Abstract
Objectives—
To evaluate the frequency with which gestational weight gain and estimated fetal weight do not track across gestation and to assess the risk of small-for-gestational-age (SGA) and large-for-gestational-age (LGA) birth weight as a function of tracking.
Methods—
This study included a pregnancy cohort (2009–2013) of 2438 women from 4 racial/ethnic groups in the United States. We calculated race- and trimester-specific gestational weight gain and estimated fetal weight z scores. The prevalence of how often gestational weight gain and estimated fetal weight did not or did directly track was examined by grouping z scores into measure-specific categories (< ‒ 1 SD, ‒ 1 to + 1 SD, and >1 SD) and then examining 2-measure combinations. Trimester-specific relative risks for SGA and LGA births were estimated with a gestational weight gain and estimated fetal weight z score interaction. We estimated coefficients for selected gestational weight gain and estimated fetal weight values (−1 SD, 0 SD, and +1 SD) compared with the referent of 0 SD for both measures. Small and large for gestational age were calculated as birth weight below the 10th and at or above the 90th percentiles, respectively.
Results—
Gestational weight gain and estimated fetal weight were within 1 SD 55.5%, 51.5%, and 48.2% of the time in the first, second, and third trimesters, respectively. There was no significant interaction between gestational weight gain and estimated fetal weight on the risk of SGA in the first and second trimesters (interaction term P=.48; P=.79). In the third trimester, there was a significant interaction (P = .002), resulting in a 71% (95% confidence interval, 1.45–2.02) increased risk of SGA when estimated fetal weight was low and gestational weight gain was high. These relationships were similar for the risk of LGA.
Conclusions—
Deviations in either measure, even in the presence of average gestational weight gain or estimated fetal weight, still suggest an increased risk of SGA and LGA.

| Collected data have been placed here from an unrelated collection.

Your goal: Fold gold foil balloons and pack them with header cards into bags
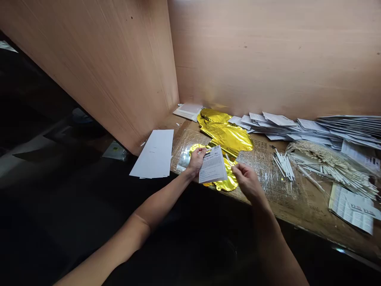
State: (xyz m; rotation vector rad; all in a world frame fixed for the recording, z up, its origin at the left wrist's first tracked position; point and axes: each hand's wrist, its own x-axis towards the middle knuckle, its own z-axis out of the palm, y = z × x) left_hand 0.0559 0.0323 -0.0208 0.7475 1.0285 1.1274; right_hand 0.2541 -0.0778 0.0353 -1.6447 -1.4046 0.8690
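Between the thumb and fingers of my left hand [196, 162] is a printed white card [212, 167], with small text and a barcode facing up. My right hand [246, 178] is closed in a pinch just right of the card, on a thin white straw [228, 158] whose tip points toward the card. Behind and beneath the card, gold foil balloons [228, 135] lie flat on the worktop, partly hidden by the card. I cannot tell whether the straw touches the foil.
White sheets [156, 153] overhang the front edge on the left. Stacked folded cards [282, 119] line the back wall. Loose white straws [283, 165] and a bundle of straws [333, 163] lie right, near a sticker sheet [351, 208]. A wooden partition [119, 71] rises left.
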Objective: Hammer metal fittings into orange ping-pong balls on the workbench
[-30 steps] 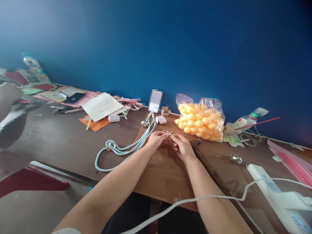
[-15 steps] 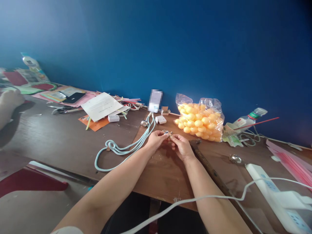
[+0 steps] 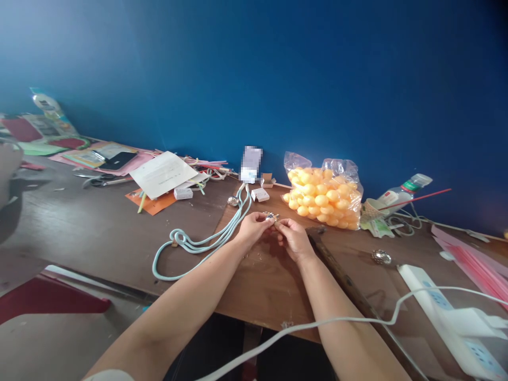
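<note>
Small shiny ornament (image 3: 271,216): one, between the fingertips of both hands, over the brown tabletop (image 3: 265,296); visible part runs crosswise, left to right; which end is front cannot be told. Left hand (image 3: 254,227): pinching its left side, forearm slanting in from lower left. Right hand (image 3: 296,241): pinching its right side, lower fingers curled. Ornament partly covered by fingers, detail too small to read. Farther out: pale blue cord (image 3: 198,247), looped; upright object (image 3: 251,159), pixelated; bag of orange balls (image 3: 323,198). Left edge: co-worker's hand (image 3: 7,166), blurred, cut off.
</note>
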Demonstrator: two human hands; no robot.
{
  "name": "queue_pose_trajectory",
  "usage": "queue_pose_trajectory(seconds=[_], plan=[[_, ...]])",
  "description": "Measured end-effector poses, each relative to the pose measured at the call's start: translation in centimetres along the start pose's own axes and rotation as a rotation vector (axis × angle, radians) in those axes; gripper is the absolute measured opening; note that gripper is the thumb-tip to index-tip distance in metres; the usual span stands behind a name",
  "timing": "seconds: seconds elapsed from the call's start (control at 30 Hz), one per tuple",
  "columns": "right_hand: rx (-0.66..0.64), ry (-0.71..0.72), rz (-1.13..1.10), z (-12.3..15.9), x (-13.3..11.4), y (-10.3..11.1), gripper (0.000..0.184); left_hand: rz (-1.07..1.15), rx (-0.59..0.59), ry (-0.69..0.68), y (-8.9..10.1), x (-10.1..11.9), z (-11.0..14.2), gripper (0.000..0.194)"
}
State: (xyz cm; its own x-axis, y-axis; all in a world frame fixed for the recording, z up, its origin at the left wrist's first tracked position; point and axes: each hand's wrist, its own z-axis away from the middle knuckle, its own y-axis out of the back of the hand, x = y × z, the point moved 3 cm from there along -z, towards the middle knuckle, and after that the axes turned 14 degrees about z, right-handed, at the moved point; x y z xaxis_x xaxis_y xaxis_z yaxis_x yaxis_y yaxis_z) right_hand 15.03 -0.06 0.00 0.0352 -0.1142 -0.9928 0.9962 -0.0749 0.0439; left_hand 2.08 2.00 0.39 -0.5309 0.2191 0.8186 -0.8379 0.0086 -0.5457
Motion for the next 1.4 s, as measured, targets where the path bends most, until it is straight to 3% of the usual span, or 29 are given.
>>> queue_pose_trajectory(seconds=[0.13, 0.4, 0.8, 1.1, 1.4], plan=[[0.027, 0.037, 0.055, 0.06, -0.21, -0.05, 0.036, 0.081, -0.017, 0.051, -0.16, -0.21, -0.13, 0.022], [-0.035, 0.002, -0.135, 0.09, -0.46, -0.23, 0.037, 0.253, -0.128, 0.142, 0.00, -0.44, -0.25, 0.020], [-0.035, 0.016, -0.119, -0.13, -0.17, -0.06, 0.037, 0.311, -0.193, 0.148, -0.09, -0.63, -0.27, 0.014], [-0.019, 0.026, -0.024, -0.04, 0.13, -0.27, 0.039, 0.236, -0.129, 0.104, 0.35, -0.84, -0.44, 0.021], [0.024, 0.093, -0.009, -0.17, 0.22, -0.42, 0.040, 0.276, -0.087, 0.156, 0.10, -0.82, -0.43, 0.012]])
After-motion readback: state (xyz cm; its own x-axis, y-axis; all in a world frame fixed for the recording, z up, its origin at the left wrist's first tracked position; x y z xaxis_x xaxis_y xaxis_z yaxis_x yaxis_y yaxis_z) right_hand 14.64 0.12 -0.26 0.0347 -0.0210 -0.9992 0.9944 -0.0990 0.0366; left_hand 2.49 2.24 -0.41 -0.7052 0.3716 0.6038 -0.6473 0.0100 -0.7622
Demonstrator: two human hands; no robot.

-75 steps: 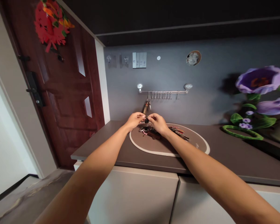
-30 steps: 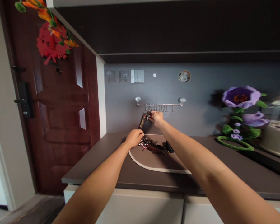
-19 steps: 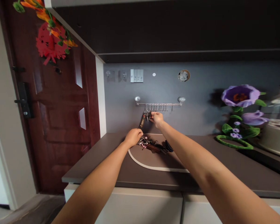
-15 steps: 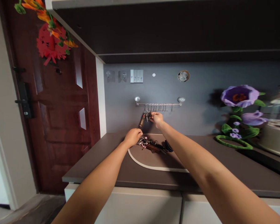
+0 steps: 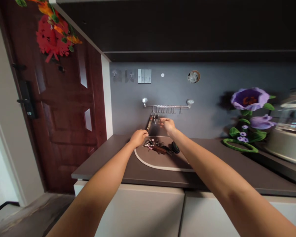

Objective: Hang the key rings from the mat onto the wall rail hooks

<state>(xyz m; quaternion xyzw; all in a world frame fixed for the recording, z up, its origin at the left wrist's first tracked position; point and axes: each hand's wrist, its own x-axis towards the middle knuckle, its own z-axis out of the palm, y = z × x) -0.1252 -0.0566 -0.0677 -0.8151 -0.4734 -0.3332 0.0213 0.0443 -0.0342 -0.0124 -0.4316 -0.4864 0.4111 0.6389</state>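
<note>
A clear hook rail (image 5: 166, 106) is fixed to the grey back wall, with key rings (image 5: 154, 114) and keys on its left hooks. A brown lettered key fob (image 5: 150, 122) hangs slanting from there. Its lower end meets or nearly meets the curled fingers of my left hand (image 5: 138, 137); what they hold is hidden. My right hand (image 5: 167, 124) is just right of the hanging keys, fingers apart with nothing seen in them. Below, a pile of keys and key fobs (image 5: 159, 149) lies on a brown light-edged mat (image 5: 167, 163).
Purple artificial flowers (image 5: 250, 98) and a pale appliance with a clear top (image 5: 289, 138) stand on the counter at right. A dark shelf (image 5: 177, 29) overhangs the wall. A dark red door (image 5: 61, 131) is at left. Grey switches (image 5: 144, 76) sit above the rail.
My right hand has let go of the keys at the hooks and drawn slightly right, its fingers opening. The left hand stays by the fob's lower end. The view has shifted slightly.
</note>
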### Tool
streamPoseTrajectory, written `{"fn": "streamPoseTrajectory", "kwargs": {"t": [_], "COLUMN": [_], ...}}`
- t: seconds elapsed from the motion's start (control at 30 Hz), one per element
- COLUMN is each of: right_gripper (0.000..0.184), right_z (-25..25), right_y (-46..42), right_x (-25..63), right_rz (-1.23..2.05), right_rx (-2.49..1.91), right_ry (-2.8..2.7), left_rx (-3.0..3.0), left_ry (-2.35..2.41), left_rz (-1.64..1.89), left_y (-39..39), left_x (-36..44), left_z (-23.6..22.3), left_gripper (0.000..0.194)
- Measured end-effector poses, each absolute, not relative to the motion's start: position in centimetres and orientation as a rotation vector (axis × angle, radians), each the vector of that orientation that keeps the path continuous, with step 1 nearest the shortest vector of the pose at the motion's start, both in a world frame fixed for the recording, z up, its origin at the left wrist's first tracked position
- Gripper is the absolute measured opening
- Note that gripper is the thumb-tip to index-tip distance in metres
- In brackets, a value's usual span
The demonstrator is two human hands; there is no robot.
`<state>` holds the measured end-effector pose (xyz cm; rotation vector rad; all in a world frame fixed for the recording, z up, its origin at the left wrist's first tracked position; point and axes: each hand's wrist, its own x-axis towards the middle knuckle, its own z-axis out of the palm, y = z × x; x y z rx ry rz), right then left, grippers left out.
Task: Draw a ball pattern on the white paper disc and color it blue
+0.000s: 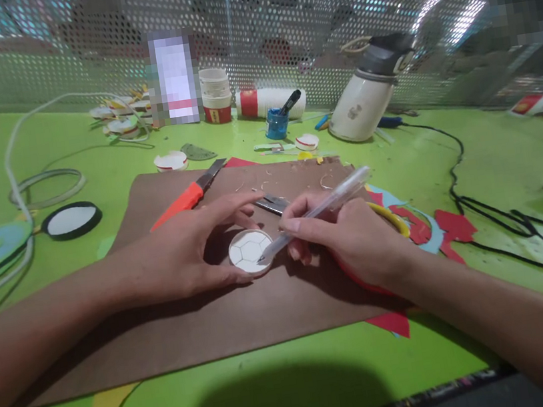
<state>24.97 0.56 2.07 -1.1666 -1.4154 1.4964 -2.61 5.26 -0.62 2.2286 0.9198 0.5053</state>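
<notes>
A small white disc [248, 250] with a drawn football pattern lies on a brown board [207, 320]. My left hand [191, 248] curls around the disc's left side, thumb and fingers pressing its edge. My right hand [347, 236] grips a clear pen [317, 210] in a writing hold, its tip touching the disc's right part. An orange utility knife [187, 198] lies on the board just beyond my left hand. Yellow-handled scissors [389, 217] sit partly hidden behind my right hand.
Red and blue paper scraps [437, 231] lie right of the board. A black cable [495, 216] snakes at right. At the back stand a white heat gun [367, 92], a blue paint pot [276, 123], stacked paper cups [216, 95]. A black-rimmed disc [72, 220] and a grey cable [41, 185] lie at left.
</notes>
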Motion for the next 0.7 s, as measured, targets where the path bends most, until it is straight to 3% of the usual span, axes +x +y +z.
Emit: {"fn": "streamPoseTrajectory", "kwargs": {"t": [0.7], "right_gripper": [0.021], "right_z": [2.35], "right_y": [0.48], "right_x": [24.75], "right_rz": [1.521], "right_rx": [-1.217], "right_ry": [-1.447], "left_rx": [2.202], "left_ry": [0.940], "left_rz": [0.469], "left_y": [5.62], "left_x": [-2.96], "left_z": [-0.65], "left_gripper": [0.109]}}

Keywords: birth weight, estimated fetal weight, gestational weight gain, obstetrics
Birth weight is an indicator of neonatal morbidity, mortality, and long-term chronic disease, with weights at the extremes (small-for-gestational-age [SGA] and large-for-gestational-age [LGA], typically defined as <10th percentile and ≥90th percentile for gestational age [GA], respectively), associated with increased risk.1–3 Gestational weight gain is also known to be associated with birth weight, for which low gestational weight gain is associated with smaller estimated fetal weights4 and an increased risk of SGA,5 whereas high gestational weight gain is associated with larger estimated fetal weights4,6 and an increased risk of LGA5
When gestational weight gain and fetal growth do not directly track across gestation, such as when a mother gains excessively, but fetal growth is not proportionally high, it is unknown whether there is an increased risk for adverse birth weight outcomes. If there is an association, it is unclear at what point during pregnancy the divergence may be most important (eg, early, mid, or late gestation). Our objectives were to evaluate how frequently gestational weight gain and estimated fetal growth did not directly track across gestation and assess whether the risk of SGA and LGA was associated with this tracking.
Materials and Methods
National Institute of Child Health and Human Development Fetal Growth Studies
The Singletons study was a prospective cohort with longitudinal data collection that enrolled pregnant women from 4 racial/ethnic groups between 2009 and 2013 in the United States.7 Women between the ages of 18 and 40 years with a viable singleton pregnancy and planning to deliver at participating hospitals were recruited from 12 sites. Low-risk healthy women with spontaneous singleton pregnancies before 14 weeks’ gestation were selected for inclusion into nonobese (body mass index [BMI], 19.0–29.9 kg/m2; n = 2334) and obese (BMI, 30.0–45.0 kg/m2; n = 468) cohorts. Exclusion criteria were similar between cohorts and included chronic hypertension or high blood pressure under medical supervision (obese women if requiring ≥2 medications), pregestational diabetes, chronic renal disease under medical supervision, autoimmune disease, psychiatric disorders, cancer, and human immunodeficiency virus/ AIDS.7 Additional exclusion criteria for the nonobese cohort included smoking, illicit drug use, infertility treatment, asthma, thyroid disease, hematologic disorders, epilepsy, current eating disorders, previous pregnancy complications, and adverse birth outcomes. We limited our analysis to nonanomalous live births with complete birth weight data (n = 2438).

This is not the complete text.